Whitman-Hanson Moves Ahead with the Preferred Schematic for Maquan Elementary School
State Treasurer Steven Grossman, Chairman of the Massachusetts School Building Authority (“MSBA”), and Jack McCarthy, MSBA Executive Director, announced today that the MSBA Board of Directors voted to move the Maquan Elementary and Indian Head Elementary Schools forward in the Schematic Design phase to potentially replace both schools with a new elementary school on the Indian Head site. The MSBA and the Whitman-Hanson Regional School District have agreed that an originally-designed school is the most suitable way to meet the District’s needs. The next step is for the MSBA to work in collaboration with the District to produce detailed blueprints.
“These schematic designs will essentially give us our first look at the proposed Maquan Elementary School,” said Treasurer Grossman. “By working closely with the community, I am confident that we will arrive at a design that is efficient and affordable, and more importantly, enables us to develop a plan that best meets the educational needs of local students.”
The proposed project would replace the existing Maquan and Indian Head schools with a new approximately 130,000 square-foot facility serving 800 students from kindergarten through grade 5. The facility would also house the District’s Early Childhood Center.
“It has been a pleasure collaborating with Whitman-Hanson officials throughout this process,” Executive Director McCarthy said. “Now, production and approval of a schematic design will give us a better idea of the final budget for the potential project.”

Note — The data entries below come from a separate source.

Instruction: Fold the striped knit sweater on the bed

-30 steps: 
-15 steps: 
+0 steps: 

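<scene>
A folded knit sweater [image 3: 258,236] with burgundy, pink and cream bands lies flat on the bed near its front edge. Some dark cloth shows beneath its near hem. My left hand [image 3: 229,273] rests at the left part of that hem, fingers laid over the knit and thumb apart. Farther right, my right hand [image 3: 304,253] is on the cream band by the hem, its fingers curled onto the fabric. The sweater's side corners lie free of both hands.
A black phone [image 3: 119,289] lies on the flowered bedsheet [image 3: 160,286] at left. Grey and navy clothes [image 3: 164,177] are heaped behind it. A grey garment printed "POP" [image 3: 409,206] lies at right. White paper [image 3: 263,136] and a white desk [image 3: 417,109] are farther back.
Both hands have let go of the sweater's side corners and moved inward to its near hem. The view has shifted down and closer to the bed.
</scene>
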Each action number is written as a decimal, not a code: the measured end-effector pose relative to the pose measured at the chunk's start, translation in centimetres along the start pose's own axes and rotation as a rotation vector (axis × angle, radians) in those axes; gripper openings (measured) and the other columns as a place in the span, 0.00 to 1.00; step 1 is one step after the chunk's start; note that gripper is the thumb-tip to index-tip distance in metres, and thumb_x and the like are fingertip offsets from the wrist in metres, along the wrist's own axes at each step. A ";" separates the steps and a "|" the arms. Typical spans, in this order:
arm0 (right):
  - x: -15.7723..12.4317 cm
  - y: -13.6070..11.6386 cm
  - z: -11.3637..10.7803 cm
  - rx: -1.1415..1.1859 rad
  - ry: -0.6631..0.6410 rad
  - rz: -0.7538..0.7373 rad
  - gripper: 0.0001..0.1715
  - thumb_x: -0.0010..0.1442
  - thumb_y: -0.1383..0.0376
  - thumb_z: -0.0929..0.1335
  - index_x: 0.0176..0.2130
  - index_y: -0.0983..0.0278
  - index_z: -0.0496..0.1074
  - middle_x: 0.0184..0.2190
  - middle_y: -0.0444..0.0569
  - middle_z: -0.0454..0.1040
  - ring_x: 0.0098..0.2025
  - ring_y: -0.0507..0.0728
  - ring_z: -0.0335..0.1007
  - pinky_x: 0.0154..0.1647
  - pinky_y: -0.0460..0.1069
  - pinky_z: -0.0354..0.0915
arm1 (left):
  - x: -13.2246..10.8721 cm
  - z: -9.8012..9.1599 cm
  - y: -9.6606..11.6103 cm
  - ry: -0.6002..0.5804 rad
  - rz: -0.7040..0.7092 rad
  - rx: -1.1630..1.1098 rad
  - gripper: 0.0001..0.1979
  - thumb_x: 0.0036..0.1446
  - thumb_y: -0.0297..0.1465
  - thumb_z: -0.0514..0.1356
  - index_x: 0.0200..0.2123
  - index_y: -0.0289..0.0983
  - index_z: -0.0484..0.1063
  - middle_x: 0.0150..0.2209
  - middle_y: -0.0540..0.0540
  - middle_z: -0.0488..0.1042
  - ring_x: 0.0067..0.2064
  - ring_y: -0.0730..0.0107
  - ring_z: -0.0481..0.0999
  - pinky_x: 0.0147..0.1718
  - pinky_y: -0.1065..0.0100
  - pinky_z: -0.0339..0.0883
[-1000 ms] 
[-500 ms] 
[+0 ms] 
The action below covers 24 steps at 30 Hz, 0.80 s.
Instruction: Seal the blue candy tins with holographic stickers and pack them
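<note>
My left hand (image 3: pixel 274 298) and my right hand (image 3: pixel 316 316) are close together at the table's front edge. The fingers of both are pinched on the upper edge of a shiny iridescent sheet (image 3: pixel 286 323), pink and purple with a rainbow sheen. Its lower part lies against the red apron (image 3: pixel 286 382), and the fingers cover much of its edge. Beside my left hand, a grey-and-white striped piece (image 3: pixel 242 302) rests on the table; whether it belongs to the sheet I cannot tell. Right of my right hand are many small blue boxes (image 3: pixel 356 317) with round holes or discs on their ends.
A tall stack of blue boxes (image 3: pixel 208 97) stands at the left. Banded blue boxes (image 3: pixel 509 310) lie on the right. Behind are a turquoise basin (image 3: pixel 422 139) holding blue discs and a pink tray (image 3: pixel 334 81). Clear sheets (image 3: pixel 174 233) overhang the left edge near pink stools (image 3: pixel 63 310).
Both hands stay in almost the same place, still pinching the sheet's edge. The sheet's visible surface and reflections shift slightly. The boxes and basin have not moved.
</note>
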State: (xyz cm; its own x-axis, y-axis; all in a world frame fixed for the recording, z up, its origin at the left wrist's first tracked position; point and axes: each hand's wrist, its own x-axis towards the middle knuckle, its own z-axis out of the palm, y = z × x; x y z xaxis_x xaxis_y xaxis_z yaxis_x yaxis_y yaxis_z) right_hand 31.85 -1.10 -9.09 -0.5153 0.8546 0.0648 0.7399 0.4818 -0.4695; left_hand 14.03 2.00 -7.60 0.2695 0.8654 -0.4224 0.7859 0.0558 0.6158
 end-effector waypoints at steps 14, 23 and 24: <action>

The MSBA partners with Massachusetts communities to support the design and construction of educationally-appropriate, flexible, sustainable, and cost-effective public school facilities. Since its inception, the Authority has made over $9 billion in reimbursements for school construction projects. These timely payments have saved municipalities over $2.9 billion in avoided local interest costs and have provided much needed cash flow to communities.